_Assignment:_ From the entries below, gather each line containing the word "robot".
──────────
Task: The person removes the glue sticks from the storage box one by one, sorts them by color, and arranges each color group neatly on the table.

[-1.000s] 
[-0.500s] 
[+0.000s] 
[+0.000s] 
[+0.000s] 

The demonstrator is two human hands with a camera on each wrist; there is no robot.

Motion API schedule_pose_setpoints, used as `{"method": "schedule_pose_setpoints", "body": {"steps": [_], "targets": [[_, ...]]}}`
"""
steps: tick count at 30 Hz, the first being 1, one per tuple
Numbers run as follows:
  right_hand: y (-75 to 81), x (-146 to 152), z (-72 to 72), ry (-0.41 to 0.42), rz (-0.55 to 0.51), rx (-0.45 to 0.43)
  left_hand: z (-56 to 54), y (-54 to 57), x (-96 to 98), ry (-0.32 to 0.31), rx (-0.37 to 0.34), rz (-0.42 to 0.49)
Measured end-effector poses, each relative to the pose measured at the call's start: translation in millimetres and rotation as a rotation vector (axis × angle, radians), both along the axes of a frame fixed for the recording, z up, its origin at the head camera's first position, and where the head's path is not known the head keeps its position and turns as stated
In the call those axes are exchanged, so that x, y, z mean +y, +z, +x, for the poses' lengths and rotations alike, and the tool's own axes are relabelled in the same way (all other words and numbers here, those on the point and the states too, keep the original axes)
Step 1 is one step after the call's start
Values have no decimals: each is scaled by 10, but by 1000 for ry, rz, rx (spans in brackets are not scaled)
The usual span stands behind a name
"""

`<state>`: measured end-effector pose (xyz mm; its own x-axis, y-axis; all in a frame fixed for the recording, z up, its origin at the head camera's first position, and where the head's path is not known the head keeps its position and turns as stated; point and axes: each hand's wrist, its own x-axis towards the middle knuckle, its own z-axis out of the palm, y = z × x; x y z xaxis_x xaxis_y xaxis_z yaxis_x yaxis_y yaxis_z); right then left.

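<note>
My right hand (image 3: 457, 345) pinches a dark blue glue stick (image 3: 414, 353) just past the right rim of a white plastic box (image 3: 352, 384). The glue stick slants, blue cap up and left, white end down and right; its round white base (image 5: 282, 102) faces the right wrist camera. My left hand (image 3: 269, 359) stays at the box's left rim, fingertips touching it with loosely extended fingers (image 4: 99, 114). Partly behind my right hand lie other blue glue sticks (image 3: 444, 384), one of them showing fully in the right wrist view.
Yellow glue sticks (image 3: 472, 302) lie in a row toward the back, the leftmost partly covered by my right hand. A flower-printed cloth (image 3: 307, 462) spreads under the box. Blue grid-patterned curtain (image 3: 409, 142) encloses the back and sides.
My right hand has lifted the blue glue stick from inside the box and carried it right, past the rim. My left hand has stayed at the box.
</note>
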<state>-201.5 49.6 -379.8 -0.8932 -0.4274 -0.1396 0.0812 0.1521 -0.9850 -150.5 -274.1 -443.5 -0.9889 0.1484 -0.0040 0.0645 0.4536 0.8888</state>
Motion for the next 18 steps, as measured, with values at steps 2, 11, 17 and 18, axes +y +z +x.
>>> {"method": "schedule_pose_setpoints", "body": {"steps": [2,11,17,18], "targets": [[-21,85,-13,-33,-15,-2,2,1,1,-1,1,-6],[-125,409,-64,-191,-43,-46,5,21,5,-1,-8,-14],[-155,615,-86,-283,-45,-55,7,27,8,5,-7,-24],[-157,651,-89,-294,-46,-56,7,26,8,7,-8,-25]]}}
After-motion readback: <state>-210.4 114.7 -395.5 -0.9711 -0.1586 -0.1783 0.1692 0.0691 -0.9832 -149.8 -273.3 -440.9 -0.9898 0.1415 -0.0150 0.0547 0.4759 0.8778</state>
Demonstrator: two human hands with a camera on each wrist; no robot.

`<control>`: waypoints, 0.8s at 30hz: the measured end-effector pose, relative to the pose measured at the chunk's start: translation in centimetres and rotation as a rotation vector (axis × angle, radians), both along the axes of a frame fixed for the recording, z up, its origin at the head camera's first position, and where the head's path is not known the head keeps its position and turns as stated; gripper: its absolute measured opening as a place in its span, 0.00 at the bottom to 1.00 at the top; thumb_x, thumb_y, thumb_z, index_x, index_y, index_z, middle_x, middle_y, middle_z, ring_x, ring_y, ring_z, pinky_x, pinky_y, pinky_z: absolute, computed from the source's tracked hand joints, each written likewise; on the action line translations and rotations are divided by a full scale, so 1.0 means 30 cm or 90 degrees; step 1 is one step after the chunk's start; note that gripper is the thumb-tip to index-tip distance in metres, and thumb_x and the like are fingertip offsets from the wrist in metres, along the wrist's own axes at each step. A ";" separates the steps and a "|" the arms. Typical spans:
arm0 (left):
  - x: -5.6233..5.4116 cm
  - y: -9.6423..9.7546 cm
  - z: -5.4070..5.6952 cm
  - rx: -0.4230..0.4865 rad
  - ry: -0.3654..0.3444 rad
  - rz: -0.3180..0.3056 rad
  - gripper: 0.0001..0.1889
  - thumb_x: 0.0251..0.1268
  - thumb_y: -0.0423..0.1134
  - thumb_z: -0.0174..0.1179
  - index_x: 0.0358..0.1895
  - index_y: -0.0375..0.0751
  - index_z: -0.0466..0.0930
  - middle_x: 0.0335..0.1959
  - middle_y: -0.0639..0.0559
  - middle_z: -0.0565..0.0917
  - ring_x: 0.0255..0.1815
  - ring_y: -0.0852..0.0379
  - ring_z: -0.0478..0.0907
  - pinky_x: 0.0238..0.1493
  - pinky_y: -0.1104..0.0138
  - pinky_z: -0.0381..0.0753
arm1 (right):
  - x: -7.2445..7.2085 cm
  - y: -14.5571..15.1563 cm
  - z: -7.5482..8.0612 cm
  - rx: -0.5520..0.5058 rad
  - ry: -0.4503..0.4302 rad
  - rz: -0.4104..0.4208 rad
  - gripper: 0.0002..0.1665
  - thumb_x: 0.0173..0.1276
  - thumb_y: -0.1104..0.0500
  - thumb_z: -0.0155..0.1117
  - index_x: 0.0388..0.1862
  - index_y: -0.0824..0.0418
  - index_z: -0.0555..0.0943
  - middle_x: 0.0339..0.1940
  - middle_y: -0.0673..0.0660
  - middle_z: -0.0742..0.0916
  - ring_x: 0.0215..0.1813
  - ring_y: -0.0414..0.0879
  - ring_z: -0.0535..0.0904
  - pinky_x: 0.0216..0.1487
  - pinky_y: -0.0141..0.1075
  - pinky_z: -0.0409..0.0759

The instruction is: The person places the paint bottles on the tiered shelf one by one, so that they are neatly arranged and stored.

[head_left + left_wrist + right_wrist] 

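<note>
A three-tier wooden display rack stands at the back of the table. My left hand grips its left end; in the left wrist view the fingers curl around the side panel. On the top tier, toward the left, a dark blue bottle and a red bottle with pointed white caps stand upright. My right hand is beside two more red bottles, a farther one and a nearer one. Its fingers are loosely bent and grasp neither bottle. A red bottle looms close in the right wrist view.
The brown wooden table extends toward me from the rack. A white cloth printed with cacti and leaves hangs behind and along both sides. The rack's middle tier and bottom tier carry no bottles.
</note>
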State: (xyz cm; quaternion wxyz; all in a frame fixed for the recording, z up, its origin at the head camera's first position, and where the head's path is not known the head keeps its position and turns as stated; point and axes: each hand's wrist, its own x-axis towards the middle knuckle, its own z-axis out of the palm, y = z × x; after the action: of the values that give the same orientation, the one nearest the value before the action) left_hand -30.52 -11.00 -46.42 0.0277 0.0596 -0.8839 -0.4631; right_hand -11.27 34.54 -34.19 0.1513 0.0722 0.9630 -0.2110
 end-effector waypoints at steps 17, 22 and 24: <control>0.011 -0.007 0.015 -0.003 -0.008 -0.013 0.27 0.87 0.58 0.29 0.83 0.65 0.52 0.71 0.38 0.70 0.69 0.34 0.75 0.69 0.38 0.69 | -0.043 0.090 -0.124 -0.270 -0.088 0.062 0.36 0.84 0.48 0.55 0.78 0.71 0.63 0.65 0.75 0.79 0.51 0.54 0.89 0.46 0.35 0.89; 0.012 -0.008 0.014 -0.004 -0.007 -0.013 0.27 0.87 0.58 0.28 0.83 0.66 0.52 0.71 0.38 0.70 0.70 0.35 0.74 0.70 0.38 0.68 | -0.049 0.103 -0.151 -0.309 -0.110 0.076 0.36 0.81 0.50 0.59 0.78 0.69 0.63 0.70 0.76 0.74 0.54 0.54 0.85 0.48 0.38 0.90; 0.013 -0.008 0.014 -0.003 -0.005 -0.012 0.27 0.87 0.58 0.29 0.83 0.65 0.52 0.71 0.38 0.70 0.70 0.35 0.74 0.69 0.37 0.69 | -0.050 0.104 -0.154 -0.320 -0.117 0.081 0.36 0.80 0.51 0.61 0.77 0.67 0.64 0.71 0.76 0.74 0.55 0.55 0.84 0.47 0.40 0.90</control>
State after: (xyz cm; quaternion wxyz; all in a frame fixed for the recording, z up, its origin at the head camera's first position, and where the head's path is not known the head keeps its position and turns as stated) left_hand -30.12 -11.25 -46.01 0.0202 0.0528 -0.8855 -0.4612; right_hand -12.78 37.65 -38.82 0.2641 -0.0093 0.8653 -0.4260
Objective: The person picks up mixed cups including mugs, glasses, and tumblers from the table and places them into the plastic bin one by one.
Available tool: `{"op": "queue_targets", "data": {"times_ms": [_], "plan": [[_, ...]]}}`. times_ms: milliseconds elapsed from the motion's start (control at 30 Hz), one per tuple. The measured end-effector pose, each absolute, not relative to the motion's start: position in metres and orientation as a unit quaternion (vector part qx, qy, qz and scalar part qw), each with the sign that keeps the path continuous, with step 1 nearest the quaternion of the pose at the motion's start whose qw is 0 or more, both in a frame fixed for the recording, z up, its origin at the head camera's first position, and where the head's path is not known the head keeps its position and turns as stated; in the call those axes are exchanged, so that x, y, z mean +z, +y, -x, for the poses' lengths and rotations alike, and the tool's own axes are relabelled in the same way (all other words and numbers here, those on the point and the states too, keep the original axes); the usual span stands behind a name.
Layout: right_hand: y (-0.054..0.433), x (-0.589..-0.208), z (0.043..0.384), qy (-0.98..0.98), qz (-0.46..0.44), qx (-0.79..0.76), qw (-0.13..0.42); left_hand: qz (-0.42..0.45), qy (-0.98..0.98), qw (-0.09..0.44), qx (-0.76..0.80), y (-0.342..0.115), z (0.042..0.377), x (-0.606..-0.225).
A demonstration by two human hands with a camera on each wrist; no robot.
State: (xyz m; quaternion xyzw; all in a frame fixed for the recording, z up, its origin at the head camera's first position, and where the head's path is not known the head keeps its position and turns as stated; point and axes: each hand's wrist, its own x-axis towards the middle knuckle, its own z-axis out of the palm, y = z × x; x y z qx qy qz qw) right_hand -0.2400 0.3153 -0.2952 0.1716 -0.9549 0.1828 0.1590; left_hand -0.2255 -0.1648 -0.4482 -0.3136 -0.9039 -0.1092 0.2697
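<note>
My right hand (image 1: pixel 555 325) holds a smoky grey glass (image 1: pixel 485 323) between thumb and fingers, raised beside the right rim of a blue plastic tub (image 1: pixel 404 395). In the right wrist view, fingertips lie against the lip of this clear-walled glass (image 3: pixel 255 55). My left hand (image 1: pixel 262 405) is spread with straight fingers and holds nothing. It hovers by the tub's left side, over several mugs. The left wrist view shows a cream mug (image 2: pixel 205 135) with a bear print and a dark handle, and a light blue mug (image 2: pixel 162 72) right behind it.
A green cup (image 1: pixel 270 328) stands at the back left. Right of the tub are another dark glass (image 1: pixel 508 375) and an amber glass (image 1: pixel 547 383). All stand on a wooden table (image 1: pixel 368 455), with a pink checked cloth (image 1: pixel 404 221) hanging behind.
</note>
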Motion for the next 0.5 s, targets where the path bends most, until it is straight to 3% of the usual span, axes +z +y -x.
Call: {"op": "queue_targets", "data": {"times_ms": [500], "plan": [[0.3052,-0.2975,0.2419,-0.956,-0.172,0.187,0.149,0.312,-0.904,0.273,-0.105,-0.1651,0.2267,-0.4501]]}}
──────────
_Response below:_
The demonstrator is two human hands with a camera on each wrist; there is no robot.
Demonstrator: two human hands with a camera on each wrist; no robot.
A demonstration by two human hands with a camera on each wrist; no robot.

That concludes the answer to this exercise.